For purposes of this section, "personal information" does not include publicly available information that is lawfully made available to the general public from federal, state, or local government records.

            5. For purposes of this section, "notice" may be provided by one of the following methods:

            (1) Written notice;

            (2) Electronic notice, if the notice provided is consistent with the provisions regarding electronic records and signatures set forth in Section 7001 of Title 15 of the United States Code;

            (3) Substitute notice, if the agency demonstrates that the cost of providing notice would exceed two hundred fifty thousand dollars, that the affected class of subject persons to be notified exceeds five hundred thousand, or the agency does not have sufficient contact information. Substitute notice shall consist of all of the following:

            (a) E-mail notice when the agency has an e-mail address for the subject persons;

            (b) Conspicuous posting of the notice on the agency's website, if the agency maintains one; and

            (c) Notification to major statewide media.

            6. Notwithstanding subsection 5 of this section, an agency that maintains its own notification procedures as part of an information security policy for the treatment of personal information and is otherwise consistent with the timing requirements of this part shall be deemed to be in compliance with the notification requirements of this section if it notifies subject persons in accordance with its policies in the event of a breach of security of the system.

            7. Any person or business who violates the provisions of this section shall be guilty of a class A misdemeanor and, upon conviction, shall be punished by a fine of up to one thousand dollars for each and every act or violation, by imprisonment in the county jail for a term not to exceed one year, or by both at the discretion of the court.

            407.1404. 1. A consumer may elect to place a security alert in his or her credit report by making a request in writing or by telephone to a consumer credit reporting agency. "Security alert" means a notice placed in a consumer's credit report, at the request of the consumer, that notifies a recipient of the credit report that the consumer's identity may have been used without the consumer's consent to fraudulently obtain goods or services in the consumer's name.

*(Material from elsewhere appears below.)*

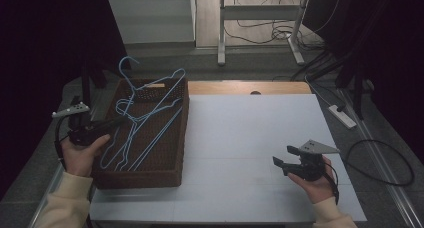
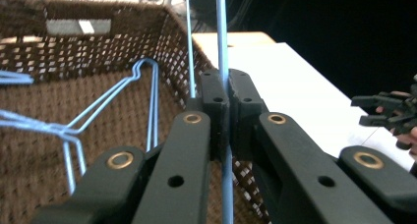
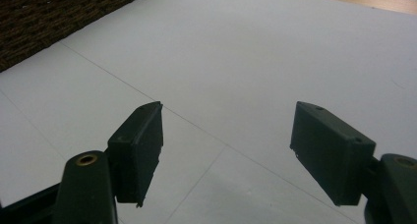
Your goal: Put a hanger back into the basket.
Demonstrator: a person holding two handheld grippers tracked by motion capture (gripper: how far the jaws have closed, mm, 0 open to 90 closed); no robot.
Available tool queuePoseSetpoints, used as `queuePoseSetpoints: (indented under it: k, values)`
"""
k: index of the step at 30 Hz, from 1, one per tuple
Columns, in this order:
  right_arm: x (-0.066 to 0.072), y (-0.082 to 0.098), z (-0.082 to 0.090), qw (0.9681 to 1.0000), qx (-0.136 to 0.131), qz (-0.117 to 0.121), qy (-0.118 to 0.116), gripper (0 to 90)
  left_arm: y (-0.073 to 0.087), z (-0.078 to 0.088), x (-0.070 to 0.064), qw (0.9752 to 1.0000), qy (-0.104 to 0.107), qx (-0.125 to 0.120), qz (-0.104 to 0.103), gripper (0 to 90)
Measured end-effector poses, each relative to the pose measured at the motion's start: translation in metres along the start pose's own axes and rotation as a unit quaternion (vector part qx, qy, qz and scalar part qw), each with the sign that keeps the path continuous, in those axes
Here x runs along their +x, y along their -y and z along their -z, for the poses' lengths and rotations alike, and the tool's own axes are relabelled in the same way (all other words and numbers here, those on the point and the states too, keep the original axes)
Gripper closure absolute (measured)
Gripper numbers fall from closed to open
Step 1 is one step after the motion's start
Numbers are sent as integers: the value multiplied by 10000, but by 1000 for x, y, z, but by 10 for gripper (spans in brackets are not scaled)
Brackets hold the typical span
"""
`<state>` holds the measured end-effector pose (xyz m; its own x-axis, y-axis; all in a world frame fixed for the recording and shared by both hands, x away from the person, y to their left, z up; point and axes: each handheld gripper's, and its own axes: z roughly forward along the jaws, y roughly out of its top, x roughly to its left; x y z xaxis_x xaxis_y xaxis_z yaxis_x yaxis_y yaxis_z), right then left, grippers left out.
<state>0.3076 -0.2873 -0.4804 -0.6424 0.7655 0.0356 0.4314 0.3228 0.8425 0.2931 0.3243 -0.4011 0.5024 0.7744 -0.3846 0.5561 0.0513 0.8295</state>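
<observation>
While its jaws pinch one light-blue wire hanger point(image 2: 223, 47) above the brown woven basket point(image 2: 88, 62), the left gripper point(image 2: 222, 101) hides the wire's middle; the right gripper point(image 3: 226, 150) gapes empty over the white tabletop point(image 3: 246, 62).

Dim room: grey floor point(image 1: 260, 68), tangled cables point(image 1: 280, 33), metal table legs point(image 1: 221, 33) beyond.

We see several light-blue wire hangers point(image 1: 142, 119) piled in a dark brown woven basket point(image 1: 150, 175), which sits on the left part of the white tabletop point(image 1: 250, 138). Most lie tangled on the basket's floor, shoulders pointing toward its far wall. One hanger point(image 1: 127, 70) stands raised, its hook poking up past the basket's far left corner. In the left gripper view, a wire of a hanger point(image 2: 222, 32) is pinched between the closed jaws of the left claw point(image 2: 222, 94), at the basket's edge.
</observation>
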Motion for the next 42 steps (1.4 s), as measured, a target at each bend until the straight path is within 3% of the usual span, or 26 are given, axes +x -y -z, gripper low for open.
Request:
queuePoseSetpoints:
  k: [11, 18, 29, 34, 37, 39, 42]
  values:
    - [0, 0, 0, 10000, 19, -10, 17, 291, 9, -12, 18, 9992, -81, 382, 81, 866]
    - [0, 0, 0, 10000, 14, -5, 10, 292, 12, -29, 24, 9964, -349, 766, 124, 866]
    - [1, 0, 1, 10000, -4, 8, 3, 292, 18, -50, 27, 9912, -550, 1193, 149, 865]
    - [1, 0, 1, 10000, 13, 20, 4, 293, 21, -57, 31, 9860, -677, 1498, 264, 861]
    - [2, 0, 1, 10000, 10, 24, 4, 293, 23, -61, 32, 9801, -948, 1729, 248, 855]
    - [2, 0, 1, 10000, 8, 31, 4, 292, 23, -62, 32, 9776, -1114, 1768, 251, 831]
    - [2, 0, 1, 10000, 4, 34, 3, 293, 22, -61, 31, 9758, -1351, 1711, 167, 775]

            2. A consumer credit reporting agency shall notify each person requesting consumer credit information with respect to a consumer of the existence of a security alert in the credit report of that consumer, regardless of whether a full credit report, credit score, or summary report is requested.

            3. Each consumer credit reporting agency shall maintain a toll-free telephone number to accept security alert requests from consumers twenty-four hours a day, seven days a week.

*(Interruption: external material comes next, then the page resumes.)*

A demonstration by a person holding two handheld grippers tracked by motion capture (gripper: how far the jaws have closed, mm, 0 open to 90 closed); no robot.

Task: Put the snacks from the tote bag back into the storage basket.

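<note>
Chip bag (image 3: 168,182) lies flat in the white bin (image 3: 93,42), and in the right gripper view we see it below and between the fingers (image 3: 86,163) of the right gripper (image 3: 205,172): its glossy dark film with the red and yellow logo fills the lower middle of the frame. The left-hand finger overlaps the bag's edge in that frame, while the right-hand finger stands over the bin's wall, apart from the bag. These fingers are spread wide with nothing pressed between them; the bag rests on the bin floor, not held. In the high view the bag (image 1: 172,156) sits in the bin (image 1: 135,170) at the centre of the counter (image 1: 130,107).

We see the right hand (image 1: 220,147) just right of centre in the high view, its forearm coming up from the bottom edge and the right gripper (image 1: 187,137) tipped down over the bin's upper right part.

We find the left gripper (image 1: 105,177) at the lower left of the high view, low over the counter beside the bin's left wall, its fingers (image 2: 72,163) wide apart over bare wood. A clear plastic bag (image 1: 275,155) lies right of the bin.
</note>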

            4. The toll-free telephone number shall be included in any written disclosure by a consumer credit reporting agency to any consumer under section 407.1914 and shall be printed in a clear and conspicuous manner.

            5. A consumer credit reporting agency shall place a security alert on a consumer's credit report no later than five business days after receiving a request from the consumer.

            6. The security alert shall remain in place for at least ninety days, and a consumer shall have the right to request a renewal of the security alert.